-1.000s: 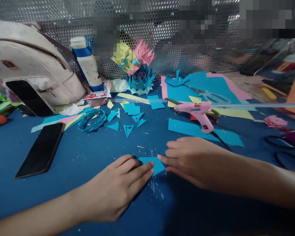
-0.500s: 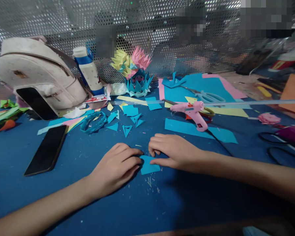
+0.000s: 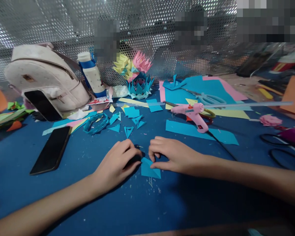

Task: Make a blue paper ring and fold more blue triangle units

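A small square of blue paper (image 3: 148,171) lies on the blue table, with crease lines running across it. My left hand (image 3: 120,160) holds its upper left corner, thumb and curled fingers meeting at the edge. On the opposite side my right hand (image 3: 170,153) has its thumb pressed on the paper and its fingers curled at the top edge. Just beyond my hands lie folded blue triangles (image 3: 128,131) and blue paper squares (image 3: 132,112).
A pink glue gun (image 3: 190,113) with a cord lies over a blue paper strip (image 3: 221,135). Two phones, one flat (image 3: 51,149), a white backpack (image 3: 43,75), a bottle (image 3: 92,73), a folded paper flower (image 3: 140,85) and light-blue-handled scissors (image 3: 206,97) stand or lie farther back.
The view has shifted slightly. My left thumb and fingers are wider apart, and more of the paper's creased face shows. Orange paper has come into view at the left edge.
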`<move>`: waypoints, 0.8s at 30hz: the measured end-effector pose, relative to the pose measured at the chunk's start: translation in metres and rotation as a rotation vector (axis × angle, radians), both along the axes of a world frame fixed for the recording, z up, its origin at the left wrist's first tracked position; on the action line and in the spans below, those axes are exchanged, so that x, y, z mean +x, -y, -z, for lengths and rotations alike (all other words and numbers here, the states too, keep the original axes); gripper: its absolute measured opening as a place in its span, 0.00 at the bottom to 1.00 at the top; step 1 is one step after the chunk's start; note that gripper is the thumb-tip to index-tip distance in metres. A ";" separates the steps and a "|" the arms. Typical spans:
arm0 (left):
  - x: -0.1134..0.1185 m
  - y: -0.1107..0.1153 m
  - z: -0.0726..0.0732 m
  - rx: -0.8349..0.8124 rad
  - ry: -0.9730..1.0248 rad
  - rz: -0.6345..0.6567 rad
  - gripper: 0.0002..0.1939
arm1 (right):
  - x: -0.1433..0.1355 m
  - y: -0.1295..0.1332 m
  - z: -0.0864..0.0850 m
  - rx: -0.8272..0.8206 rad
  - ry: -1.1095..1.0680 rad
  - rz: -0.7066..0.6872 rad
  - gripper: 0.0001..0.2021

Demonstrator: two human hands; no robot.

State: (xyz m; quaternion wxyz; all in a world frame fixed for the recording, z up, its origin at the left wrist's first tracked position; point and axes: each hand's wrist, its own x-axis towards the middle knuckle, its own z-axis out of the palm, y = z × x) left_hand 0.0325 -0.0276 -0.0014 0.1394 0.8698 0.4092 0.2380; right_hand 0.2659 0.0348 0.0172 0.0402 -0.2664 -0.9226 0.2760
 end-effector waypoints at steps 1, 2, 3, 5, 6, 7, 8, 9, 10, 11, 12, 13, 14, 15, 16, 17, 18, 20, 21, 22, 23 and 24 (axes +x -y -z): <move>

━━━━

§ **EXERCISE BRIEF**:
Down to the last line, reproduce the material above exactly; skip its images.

§ **RESPONSE**:
-1.000s: 
-0.500s: 
+0.000s: 

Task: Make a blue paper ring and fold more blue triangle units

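A small square of blue paper (image 3: 148,171) lies on the blue table, with crease lines running across it. My left hand (image 3: 120,160) holds its upper left corner, thumb and curled fingers meeting at the edge. On the opposite side my right hand (image 3: 170,153) has its thumb pressed on the paper and its fingers curled at the top edge. Just beyond my hands lie folded blue triangles (image 3: 128,131) and blue paper squares (image 3: 132,112).
A pink glue gun (image 3: 190,113) with a cord lies over a blue paper strip (image 3: 221,135). Two phones, one flat (image 3: 51,149), a white backpack (image 3: 43,75), a bottle (image 3: 92,73), a folded paper flower (image 3: 140,85) and light-blue-handled scissors (image 3: 206,97) stand or lie farther back.
The view has shifted slightly. My left thumb and fingers are wider apart, and more of the paper's creased face shows. Orange paper has come into view at the left edge.
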`<move>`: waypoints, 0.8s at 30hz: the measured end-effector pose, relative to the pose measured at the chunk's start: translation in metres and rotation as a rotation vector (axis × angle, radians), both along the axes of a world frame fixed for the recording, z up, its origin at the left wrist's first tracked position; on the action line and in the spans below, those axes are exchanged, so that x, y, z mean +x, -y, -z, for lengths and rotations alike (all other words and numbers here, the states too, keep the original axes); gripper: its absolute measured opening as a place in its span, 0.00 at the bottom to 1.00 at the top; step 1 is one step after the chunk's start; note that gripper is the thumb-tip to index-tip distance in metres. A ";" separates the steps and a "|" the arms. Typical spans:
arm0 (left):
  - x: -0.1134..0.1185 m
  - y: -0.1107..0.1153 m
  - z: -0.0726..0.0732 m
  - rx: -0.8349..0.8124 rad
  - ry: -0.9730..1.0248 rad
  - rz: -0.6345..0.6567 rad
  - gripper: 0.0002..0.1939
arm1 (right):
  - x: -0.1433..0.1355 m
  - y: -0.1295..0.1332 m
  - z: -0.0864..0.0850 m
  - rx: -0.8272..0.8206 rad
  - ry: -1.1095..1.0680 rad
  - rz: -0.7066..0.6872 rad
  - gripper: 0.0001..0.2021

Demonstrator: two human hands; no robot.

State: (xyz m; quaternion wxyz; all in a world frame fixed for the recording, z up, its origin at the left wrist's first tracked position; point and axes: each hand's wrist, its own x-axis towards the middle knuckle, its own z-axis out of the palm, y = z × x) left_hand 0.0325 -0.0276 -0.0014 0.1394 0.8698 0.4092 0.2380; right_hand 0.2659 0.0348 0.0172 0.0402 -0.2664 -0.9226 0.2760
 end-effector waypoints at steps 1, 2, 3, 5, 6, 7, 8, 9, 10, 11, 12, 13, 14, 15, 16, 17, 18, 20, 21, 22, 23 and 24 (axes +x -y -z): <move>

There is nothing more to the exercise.